Copy every line below where the string "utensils" is found.

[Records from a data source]
########################################
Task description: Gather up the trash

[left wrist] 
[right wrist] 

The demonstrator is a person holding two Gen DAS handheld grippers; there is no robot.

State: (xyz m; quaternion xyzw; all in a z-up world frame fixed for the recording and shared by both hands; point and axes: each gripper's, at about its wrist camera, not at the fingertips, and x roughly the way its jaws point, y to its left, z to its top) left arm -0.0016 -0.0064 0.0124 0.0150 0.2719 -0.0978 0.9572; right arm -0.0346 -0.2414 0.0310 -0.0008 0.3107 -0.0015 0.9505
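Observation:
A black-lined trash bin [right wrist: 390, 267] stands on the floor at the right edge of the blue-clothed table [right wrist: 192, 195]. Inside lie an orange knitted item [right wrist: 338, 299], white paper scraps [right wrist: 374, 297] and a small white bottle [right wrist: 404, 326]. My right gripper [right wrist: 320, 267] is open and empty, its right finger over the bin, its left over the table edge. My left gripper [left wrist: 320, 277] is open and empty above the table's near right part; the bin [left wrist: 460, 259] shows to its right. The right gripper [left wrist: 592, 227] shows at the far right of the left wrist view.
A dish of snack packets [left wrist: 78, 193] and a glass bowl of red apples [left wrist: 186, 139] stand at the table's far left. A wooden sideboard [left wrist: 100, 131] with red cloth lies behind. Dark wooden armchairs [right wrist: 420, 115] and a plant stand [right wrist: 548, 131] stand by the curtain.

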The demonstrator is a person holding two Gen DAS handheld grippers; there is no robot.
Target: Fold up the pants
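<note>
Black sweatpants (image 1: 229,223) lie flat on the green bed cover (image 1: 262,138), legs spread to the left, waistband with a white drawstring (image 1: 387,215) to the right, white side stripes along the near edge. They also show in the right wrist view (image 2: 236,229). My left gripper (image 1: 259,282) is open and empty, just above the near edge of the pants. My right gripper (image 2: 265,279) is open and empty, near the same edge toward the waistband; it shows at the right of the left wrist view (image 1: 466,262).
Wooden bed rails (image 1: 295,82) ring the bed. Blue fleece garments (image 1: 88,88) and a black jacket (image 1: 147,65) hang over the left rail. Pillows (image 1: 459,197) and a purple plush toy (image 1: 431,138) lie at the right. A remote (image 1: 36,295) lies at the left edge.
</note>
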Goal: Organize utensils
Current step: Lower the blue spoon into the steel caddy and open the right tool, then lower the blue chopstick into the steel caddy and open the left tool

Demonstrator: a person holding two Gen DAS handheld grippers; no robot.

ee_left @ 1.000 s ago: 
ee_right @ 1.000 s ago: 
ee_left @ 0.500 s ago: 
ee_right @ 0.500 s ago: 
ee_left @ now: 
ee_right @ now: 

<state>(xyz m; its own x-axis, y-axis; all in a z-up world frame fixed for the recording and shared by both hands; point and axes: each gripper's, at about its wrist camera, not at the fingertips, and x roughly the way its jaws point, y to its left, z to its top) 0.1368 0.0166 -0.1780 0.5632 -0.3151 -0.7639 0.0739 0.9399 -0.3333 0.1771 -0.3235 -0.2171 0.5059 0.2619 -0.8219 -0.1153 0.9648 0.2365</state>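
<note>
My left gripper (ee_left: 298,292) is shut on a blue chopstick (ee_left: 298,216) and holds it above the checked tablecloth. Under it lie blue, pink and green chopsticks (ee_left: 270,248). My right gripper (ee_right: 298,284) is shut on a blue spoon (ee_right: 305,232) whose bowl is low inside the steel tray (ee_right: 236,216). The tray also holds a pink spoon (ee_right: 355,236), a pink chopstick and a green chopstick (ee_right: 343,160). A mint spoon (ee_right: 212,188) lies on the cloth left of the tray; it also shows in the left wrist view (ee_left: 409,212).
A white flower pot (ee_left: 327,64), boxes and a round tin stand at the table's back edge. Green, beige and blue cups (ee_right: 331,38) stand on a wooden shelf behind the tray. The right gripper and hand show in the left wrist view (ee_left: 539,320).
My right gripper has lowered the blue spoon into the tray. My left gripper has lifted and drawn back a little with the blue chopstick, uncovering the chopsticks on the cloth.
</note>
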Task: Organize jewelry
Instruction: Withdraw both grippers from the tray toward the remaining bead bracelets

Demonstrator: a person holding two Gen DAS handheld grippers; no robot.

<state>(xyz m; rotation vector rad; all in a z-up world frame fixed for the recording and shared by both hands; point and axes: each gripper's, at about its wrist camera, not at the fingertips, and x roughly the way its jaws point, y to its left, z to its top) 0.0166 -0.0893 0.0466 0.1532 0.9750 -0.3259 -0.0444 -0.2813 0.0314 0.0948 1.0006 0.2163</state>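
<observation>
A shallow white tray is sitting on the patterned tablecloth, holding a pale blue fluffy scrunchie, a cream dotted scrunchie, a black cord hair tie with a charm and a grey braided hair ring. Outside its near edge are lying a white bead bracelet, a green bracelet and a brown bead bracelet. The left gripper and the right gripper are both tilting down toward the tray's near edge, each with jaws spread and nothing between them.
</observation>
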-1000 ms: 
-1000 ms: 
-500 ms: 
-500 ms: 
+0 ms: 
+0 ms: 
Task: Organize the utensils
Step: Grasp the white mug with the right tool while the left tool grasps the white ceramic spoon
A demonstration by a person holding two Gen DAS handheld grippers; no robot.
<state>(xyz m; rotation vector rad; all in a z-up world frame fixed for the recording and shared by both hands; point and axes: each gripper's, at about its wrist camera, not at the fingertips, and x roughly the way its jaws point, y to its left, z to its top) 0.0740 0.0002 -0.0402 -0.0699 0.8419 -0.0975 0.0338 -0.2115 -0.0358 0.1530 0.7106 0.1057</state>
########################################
→ Written reply
Goal: Organize utensils
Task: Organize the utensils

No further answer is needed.